Het onderzoek naar lijnen komt ook terug in mijn andere illustraties. Daarvoor maak ik soms wel vijftig schetsen. Dan zoek ik naar de juiste proporties, het lichaam de buitenvorm en pose. Ik begin met een wit papier en een potlood, daarna schets ik net zo lang en vaak over elkaar totdat het hele papier vol is. Ten slotte trek ik de schets over en blijft er een grafisch beeld over.
In aanvulling op deze werken maak ik ook een soort collages.

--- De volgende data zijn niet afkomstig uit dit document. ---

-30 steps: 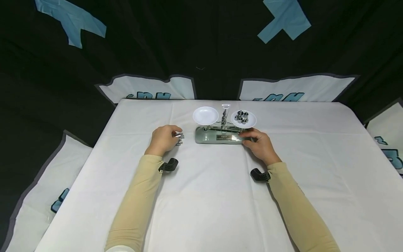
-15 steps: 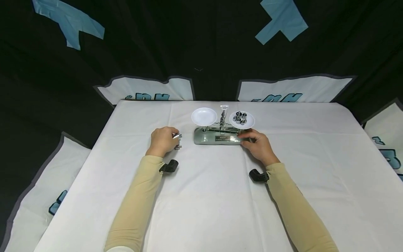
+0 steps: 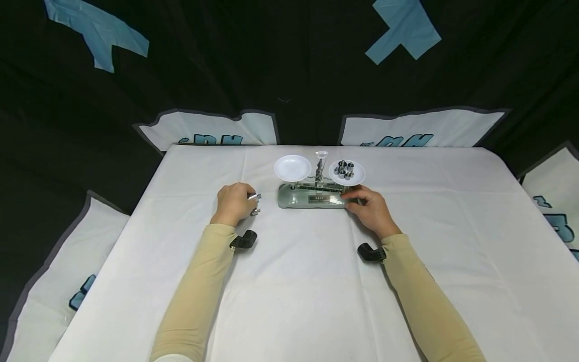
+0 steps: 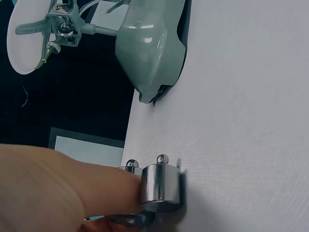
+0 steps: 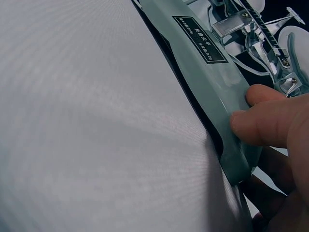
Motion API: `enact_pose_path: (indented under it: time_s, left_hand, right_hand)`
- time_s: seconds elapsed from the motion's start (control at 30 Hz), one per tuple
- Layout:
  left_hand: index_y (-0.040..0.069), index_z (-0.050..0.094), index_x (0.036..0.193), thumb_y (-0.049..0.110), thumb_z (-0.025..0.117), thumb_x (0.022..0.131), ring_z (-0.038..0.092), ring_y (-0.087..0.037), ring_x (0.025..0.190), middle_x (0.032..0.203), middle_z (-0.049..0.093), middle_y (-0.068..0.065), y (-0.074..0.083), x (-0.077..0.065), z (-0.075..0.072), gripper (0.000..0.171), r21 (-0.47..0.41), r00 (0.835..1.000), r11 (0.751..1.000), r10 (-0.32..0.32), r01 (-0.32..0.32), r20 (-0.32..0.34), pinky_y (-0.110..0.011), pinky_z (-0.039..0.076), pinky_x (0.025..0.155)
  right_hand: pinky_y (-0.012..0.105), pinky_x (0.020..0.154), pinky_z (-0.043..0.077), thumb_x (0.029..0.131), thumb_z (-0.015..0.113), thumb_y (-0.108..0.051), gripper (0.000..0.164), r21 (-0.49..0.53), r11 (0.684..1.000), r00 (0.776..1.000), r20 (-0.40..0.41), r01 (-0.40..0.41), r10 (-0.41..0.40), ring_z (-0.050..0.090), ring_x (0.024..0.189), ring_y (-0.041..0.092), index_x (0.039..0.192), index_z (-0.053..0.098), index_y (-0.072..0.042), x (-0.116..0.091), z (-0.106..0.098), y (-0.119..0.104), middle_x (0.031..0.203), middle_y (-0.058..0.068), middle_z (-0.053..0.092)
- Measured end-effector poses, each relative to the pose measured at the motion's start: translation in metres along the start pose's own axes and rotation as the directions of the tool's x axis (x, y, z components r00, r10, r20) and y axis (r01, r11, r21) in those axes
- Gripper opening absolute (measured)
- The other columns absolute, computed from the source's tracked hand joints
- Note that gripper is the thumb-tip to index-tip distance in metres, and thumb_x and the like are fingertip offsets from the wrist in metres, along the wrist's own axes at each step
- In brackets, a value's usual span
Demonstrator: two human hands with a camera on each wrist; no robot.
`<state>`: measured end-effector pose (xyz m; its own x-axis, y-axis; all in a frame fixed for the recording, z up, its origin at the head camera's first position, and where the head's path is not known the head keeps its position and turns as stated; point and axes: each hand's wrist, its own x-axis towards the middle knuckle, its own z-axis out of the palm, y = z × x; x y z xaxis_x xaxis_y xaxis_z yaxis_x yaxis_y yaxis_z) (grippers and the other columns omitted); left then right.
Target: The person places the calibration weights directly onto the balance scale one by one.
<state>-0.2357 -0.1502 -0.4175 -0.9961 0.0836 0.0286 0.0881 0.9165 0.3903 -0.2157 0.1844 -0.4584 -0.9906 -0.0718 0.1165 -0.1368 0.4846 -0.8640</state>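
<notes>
A green two-pan balance scale (image 3: 296,197) stands at the far middle of the table. Its left pan (image 3: 292,168) is bare; several knobbed metal weights (image 3: 342,170) sit in its right pan (image 3: 361,174). Left of the base, my left hand (image 3: 233,203) curls round several shiny metal weights (image 3: 255,196). From the left wrist, the thumb lies against one cylindrical weight (image 4: 161,187), with another behind it; the other fingers are mostly hidden. My right hand (image 3: 372,211) grips the right end of the base, thumb (image 5: 248,126) on its front side and other fingers around the end.
A white cloth covers the table (image 3: 303,291). Behind it hangs a dark curtain (image 3: 226,60) with pale blue tape (image 3: 402,30). The scale's beam and pan supports (image 5: 270,38) rise close above my right fingers.
In my left hand, the weights have shifted from a tight bunch to lie more apart and tilted. My right hand stays on the base. The head view has shifted slightly.
</notes>
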Motion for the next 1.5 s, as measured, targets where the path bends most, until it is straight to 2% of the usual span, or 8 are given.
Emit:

Met een scalpelmes snij ik de vormen uit het papier. Dat is nu een soort handelsmerk geworden. Deze werkmethode ontdekte ik tijdens mijn studietijd. Toen sneed ik de beste stukken uit mijn mislukte tekeningen en maakte ik er nieuwe beelden van. Ik heb eigenlijk van mijn tekortkomingen mijn handschrift als illustrator gemaakt.
Als mode-illustrator werk ik altijd toegepast en in opdracht. Ik voel me veilig in de instructies van een opdrachtgever; die geven mij een richtlijn waarmee ik mijn werk kan creëren. Daarnaast ben je als autonoom maker ook veel meer in je hoofd bezig. Mijn werk is vrij technisch en dat vind ik fijn.

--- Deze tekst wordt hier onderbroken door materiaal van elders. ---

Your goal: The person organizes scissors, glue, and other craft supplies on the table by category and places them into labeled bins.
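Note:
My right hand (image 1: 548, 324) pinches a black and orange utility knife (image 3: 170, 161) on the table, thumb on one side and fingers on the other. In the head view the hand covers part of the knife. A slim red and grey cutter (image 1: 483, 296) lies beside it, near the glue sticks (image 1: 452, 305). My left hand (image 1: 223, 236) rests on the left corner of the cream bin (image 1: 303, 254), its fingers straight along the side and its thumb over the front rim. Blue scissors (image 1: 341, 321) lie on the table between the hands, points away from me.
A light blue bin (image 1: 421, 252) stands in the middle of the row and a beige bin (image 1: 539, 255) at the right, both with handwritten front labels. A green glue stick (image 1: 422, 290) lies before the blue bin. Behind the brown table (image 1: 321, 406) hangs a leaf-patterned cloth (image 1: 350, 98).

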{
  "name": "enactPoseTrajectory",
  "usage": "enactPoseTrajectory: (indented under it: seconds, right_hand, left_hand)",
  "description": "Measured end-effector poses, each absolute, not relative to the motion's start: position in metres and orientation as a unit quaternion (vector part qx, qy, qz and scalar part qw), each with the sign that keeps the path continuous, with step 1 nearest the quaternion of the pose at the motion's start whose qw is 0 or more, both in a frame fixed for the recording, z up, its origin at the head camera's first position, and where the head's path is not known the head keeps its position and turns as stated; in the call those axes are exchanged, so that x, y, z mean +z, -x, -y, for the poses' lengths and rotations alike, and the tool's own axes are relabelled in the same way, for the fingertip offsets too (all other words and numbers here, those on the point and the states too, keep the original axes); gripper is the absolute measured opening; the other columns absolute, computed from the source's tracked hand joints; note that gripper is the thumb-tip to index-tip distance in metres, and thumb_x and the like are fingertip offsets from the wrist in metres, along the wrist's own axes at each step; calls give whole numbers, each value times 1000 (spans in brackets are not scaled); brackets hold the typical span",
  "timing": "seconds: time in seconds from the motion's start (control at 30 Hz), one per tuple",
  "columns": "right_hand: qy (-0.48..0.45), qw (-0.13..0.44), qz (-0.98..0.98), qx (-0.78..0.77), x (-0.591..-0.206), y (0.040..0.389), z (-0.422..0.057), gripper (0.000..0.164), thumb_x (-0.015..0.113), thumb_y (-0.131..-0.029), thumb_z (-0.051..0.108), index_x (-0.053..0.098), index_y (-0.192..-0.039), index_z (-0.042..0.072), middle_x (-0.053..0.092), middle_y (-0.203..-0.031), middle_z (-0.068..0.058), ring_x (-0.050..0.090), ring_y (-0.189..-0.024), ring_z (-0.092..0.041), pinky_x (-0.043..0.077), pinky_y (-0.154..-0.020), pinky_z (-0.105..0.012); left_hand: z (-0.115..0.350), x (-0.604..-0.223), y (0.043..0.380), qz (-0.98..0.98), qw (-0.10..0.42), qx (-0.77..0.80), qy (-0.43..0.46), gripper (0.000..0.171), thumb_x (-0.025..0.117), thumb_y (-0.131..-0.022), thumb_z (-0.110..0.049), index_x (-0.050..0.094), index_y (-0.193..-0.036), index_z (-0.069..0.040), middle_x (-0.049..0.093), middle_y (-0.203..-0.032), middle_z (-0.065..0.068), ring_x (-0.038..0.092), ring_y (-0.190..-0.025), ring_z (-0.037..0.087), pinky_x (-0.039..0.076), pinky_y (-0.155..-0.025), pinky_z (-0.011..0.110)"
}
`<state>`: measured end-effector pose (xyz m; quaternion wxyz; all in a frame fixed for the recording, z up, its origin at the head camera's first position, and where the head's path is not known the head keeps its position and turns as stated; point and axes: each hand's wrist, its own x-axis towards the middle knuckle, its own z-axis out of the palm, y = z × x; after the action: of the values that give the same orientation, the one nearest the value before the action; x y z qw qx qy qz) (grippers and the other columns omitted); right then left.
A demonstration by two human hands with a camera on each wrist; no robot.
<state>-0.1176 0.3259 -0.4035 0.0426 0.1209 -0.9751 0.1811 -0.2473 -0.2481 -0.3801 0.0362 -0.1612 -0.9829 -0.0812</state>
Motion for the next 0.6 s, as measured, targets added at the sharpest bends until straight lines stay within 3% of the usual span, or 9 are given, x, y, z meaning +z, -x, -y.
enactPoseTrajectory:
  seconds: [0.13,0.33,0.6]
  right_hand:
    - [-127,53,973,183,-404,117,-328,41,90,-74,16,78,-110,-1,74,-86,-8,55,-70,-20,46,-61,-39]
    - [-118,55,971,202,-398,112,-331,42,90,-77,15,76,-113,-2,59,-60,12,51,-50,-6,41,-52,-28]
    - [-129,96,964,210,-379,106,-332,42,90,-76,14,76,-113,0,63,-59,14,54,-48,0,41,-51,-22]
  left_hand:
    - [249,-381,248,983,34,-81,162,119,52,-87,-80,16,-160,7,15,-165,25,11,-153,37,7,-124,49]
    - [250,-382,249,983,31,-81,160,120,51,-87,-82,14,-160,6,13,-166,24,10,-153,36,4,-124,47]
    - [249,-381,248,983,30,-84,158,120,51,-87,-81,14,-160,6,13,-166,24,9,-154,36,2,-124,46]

In aanvulling op mijn toegepaste werk, exposeer ik tegenwoordig wel vaker mijn werk. Ik werk nog steeds het meest in opdracht, maar heb gemerkt dat naarmate je groeit in je carrière je vaker wordt gevraagd voor tentoonstellingen. Dat vind ik best spannend, want dan ben je meestal fysiek aanwezig wanneer je werk bekeken wordt. Je hoort de reactie van de kijker. Daar ben ik normaal niet veel mee bezig.
Gelukkig vallen mijn illustraties vaak in goede aarde. Zo verkocht ik onlangs een van mijn originele tekeningen aan een onbekende. Het was een collage geïnspireerd door mijn moeder Sophie. Omdat het zo een persoonlijk werk was vond ik het best lastig om er afstand van te nemen. Op de collage zie je een sterk gestileerd vrouwfiguur in een couturejasje van Balenciaga uit 1967. Met de handen ben ik uiteindelijk het langst bezig geweest. Die moesten per se perfect, zacht en elegant, want het betreft natuurlijk wel mijn moeder.

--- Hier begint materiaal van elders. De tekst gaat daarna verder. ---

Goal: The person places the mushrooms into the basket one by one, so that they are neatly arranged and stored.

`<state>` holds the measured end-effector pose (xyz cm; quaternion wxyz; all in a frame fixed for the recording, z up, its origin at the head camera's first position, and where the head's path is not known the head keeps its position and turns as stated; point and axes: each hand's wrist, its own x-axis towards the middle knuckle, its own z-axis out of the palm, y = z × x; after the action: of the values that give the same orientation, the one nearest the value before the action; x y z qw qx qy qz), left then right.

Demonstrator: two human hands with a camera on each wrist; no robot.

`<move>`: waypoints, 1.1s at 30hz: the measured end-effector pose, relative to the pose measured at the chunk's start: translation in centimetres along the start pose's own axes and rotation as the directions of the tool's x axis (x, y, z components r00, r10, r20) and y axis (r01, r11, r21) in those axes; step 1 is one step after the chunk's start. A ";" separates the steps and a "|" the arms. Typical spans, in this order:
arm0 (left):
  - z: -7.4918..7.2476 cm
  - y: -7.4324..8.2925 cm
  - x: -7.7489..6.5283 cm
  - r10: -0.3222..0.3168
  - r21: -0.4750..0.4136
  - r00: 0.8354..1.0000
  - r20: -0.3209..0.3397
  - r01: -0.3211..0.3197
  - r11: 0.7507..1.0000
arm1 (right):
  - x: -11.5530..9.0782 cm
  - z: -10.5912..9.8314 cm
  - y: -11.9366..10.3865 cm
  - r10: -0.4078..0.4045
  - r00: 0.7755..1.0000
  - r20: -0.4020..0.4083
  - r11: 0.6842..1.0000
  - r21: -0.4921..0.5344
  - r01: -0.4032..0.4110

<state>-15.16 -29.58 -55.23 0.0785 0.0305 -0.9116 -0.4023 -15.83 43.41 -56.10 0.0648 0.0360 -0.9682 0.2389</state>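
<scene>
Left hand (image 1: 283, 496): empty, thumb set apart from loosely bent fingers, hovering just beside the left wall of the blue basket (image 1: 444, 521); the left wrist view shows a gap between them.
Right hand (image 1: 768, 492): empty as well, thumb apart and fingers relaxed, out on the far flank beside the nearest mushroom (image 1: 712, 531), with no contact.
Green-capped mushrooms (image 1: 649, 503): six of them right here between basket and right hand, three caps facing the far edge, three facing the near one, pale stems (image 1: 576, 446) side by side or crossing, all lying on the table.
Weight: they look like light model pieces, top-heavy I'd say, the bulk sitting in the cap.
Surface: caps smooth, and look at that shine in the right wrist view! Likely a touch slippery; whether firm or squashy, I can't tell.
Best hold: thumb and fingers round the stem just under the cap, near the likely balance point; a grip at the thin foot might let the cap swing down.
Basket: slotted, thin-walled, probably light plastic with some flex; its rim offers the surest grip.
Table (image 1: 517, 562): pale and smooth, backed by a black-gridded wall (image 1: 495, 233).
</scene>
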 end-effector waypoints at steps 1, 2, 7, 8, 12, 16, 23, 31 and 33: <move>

Momenteel werk ik aan een nieuwe tentoonstelling. Die zal in maart 2023 te zien zijn in museum JAN in Amstelveen. Ik werd door hen uitgenodigd om een tentoonstelling in te richten als gastcurator. Daarvoor gebruik ik mijn eigen werk en de vaste collectie van het museum, die voornamelijk uit glaskunst bestaat. De expositie wordt een samenkomst van glaskunst, jurken en mijn eigen illustraties. Samen vertellen ze over hoe alle ontwerpers hetzelfde vocabulaire gebruiken; die van kleuren, lijnen en vormen.